• [PROBLEM TO SOLVE]: From the first line of the data through the line containing "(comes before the", return each line exactly.

• [PROVIDED MATERIAL]:

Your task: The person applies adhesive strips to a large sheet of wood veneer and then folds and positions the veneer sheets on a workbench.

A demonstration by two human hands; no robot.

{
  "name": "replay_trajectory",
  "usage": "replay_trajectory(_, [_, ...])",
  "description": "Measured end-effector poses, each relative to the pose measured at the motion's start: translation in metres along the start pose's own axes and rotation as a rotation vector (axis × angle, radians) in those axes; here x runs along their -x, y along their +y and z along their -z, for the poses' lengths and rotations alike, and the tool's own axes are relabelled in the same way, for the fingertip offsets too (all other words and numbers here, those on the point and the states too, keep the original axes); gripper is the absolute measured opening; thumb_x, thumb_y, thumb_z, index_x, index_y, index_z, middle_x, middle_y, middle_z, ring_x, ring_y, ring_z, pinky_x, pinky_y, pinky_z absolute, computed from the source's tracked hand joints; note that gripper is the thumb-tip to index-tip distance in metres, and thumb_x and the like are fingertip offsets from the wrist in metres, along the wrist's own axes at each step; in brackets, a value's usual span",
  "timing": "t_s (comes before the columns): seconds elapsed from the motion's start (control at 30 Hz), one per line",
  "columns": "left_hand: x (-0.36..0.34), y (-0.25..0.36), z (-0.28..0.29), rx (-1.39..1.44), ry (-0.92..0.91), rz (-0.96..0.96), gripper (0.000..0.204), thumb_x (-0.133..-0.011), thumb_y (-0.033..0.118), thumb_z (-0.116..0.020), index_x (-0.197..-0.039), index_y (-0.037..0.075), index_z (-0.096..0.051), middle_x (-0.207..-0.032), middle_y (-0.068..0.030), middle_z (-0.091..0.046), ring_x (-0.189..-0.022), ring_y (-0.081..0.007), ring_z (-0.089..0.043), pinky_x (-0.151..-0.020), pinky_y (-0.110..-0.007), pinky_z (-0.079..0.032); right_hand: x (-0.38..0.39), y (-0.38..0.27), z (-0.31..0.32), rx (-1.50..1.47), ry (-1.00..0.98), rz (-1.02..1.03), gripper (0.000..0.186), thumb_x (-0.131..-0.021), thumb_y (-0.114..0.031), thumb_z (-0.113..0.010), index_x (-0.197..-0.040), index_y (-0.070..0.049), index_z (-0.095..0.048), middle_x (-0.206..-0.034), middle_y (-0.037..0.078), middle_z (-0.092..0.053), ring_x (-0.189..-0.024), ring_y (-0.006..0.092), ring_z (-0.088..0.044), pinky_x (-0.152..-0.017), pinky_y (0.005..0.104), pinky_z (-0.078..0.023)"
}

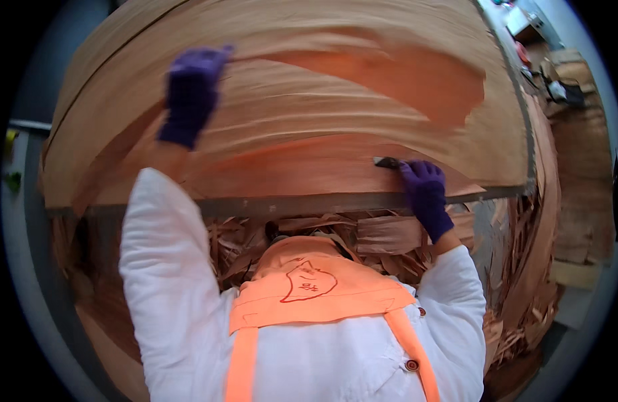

• [RESPONSE TO THE EXERCISE]:
Your task: The person applies adhesive strips to a large sheet of wood veneer and then folds and positions the veneer sheets on a workbench.

A demonstration by two human hands; no robot.

{
  "name": "replay_trajectory",
  "usage": "replay_trajectory(_, [_, ...])",
  "description": "Measured end-effector poses, each relative to the pose measured at the motion's start: translation in metres along the start pose's own axes and rotation as a rotation vector (axis × angle, radians) in those axes; here x runs along their -x, y along their +y and z along their -z, for the poses' lengths and rotations alike, and the tool's own axes are relabelled in the same way, for the fingertip offsets too (all other words and numbers here, those on the point and the states too, keep the original axes); gripper is the absolute measured opening; thumb_x, thumb_y, thumb_z, index_x, index_y, index_z, middle_x, middle_y, middle_z, ring_x, ring_y, ring_z, pinky_x, pinky_y, pinky_z absolute, computed from the source's tracked hand joints; note that gripper is the thumb-tip to index-tip distance in metres, and thumb_x and the like are fingertip offsets from the wrist in metres, along the wrist's own axes at each step; in brackets, a value's usual span",
  "timing": "t_s (comes before the columns): seconds elapsed from the motion's start (control at 30 Hz), one per line",

This exercise calls for no further output.